Révolution française : le Tribunal révolutionnaire
Le 10 mars 1793, le Tribunal révolutionnaire fut institué pour connaître « de toute entreprise contre-révolutionnaire ». Nommé par la Convention, il juge suivant une procédure simplifiée, le
jury d’accusation a été supprimé, et les jugements sont sans appel. Pour les rebelles et les émigrés, le procès était réduit à la simple constatation de l’identité et au prononcé de la peine de
mort. La défense et l’interrogatoire préalable des accusées furent supprimés. Le Tribunal n’eut le choix qu’entre l’acquittement et la peine de mort –pas d’emprisonnement. Il fut dirigé de main
de maître par le très zélé Fouquier-Tinville, accusateur public.

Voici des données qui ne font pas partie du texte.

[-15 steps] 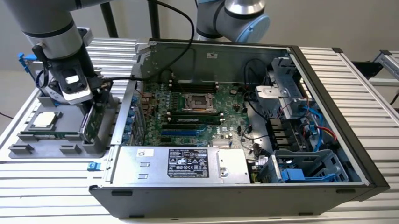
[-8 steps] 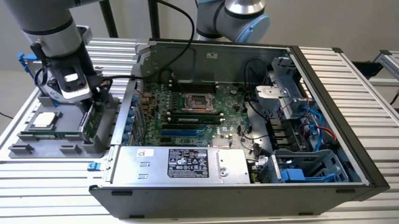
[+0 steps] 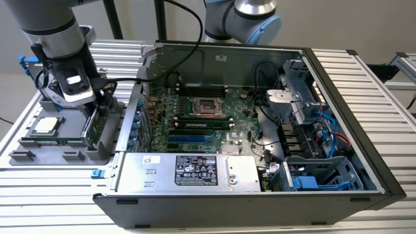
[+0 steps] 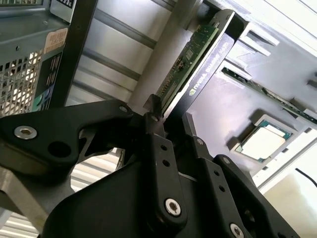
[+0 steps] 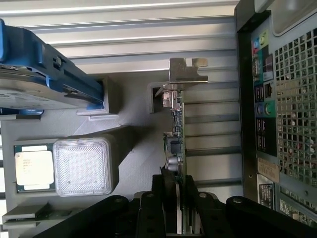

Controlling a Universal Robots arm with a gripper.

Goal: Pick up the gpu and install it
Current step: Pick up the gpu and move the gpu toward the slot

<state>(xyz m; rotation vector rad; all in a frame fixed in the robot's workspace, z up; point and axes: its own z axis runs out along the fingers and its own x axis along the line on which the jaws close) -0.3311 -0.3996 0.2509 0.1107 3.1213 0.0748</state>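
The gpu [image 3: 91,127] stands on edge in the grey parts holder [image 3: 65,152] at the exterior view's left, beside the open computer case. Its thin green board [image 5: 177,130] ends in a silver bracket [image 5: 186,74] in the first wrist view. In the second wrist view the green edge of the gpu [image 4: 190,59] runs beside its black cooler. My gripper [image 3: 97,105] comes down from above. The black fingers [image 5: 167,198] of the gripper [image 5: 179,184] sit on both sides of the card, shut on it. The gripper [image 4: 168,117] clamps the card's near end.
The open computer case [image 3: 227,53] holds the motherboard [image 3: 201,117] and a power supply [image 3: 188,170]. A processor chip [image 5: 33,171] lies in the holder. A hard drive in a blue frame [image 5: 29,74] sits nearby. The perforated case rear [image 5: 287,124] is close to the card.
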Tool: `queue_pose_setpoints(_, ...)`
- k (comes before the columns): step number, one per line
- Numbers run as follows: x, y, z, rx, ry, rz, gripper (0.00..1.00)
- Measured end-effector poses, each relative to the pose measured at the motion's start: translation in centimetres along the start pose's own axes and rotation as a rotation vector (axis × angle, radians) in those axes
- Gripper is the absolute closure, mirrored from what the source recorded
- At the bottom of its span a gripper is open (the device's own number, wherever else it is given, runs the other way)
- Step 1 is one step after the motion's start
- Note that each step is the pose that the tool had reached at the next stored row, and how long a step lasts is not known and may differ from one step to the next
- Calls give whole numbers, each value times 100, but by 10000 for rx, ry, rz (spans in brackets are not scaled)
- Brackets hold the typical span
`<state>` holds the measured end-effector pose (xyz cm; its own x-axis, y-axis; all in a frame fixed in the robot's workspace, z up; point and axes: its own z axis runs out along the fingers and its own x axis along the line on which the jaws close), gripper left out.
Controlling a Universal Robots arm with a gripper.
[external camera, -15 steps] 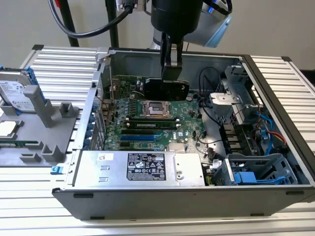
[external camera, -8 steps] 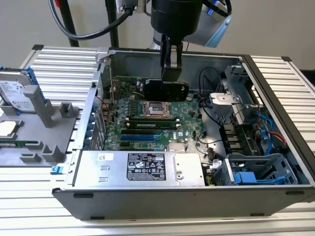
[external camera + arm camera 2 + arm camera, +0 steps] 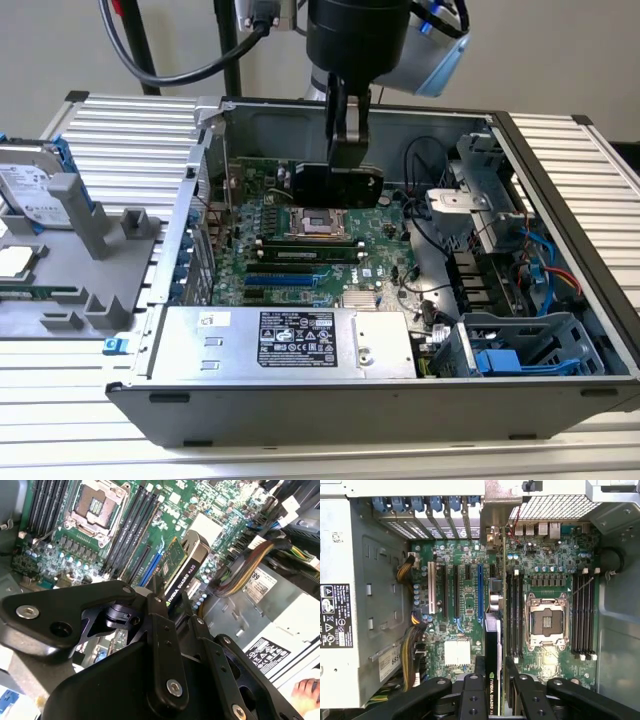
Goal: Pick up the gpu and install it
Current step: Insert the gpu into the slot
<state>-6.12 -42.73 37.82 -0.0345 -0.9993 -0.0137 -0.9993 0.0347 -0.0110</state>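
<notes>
The jaws are clenched on the thin black-covered, green-backed gpu card (image 3: 338, 185), held on edge above the large green motherboard (image 3: 385, 255) inside the open grey metal computer case (image 3: 560, 170). To seat it well, I judge, keep the card square and parallel to the long blue slot (image 3: 480, 592).

Mostly black rig with one blue accent
Matte black bar-linkage gripper (image 3: 170, 597) studded with silver screws (image 3: 27, 611), under a glossy black drum-shaped wrist (image 3: 355, 35) with a pale blue cap (image 3: 440, 52); thick black cables (image 3: 160, 78) trail off it
</notes>
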Motion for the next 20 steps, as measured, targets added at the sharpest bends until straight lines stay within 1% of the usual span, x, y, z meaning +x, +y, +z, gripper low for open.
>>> queue_pose_setpoints(20, 1, 1, 76, 1, 1, 0, 100)
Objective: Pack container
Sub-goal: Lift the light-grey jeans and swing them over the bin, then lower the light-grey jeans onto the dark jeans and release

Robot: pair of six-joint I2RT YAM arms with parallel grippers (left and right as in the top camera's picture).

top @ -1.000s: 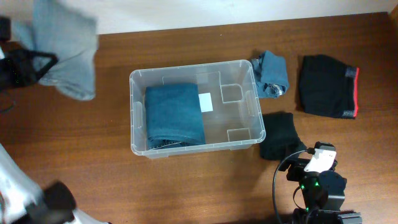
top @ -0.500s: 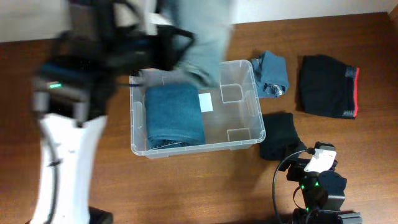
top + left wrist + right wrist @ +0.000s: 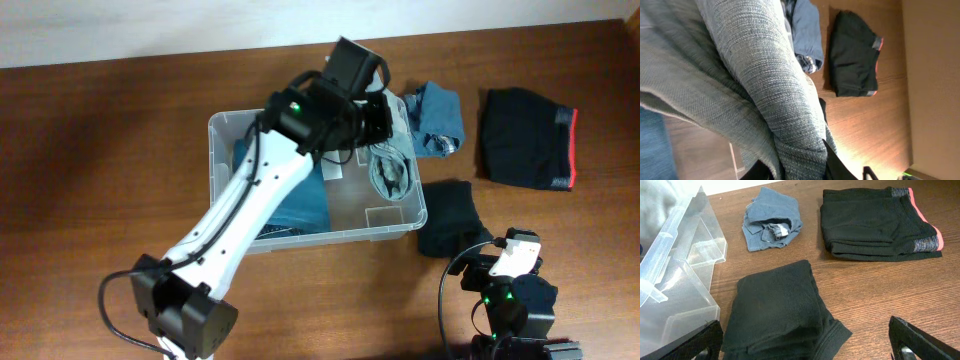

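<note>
- Container [image 3: 216, 190]: clear rectangular bin, rounded rim, table centre; far-right part hidden by left arm [image 3: 240, 210].
- Left gripper [image 3: 795, 170]: clenched on grey knit garment [image 3: 765, 75]; fingertips cut off.
- Right gripper [image 3: 805, 344]: spread open.

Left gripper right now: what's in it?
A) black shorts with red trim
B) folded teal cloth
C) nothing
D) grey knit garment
D: in the left wrist view the left gripper is closed on a grey knit garment, and the overhead view shows that cloth hanging down into the container.
</note>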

Selon la loi, lors de la « grande terreur », 10 juin 1794, la définition des ennemis de la Révolution est prise un sens large –on ne peut plus large. En effet, est considéré comme
ennemi du peuple : « Tous ceux qui auront secondé les projets des ennemis de la France, en persécutant et en calomniant le patriotisme, ceux qui auront cherché à inspirer le
découragement, à dépraver les mœurs, à altérer la pureté et l’énergie des principes révolutionnaires, tous ceux qui, par quelque moyen que ce soit et de quelque dehors qu’ils se couvrent, auront
attenté à la liberté, à l’unité, à la sûreté de la République ou travaillé à en empêcher l’affermissement ».
« Je ne suis qu’une hache. Peut-on condamner une hache ? » (Fouquier-Tinville, 1795). Paroles prononcées lors de son procès.
La Terreur aurait fait entre 35 et 40 000 morts (Donald Greer, historien).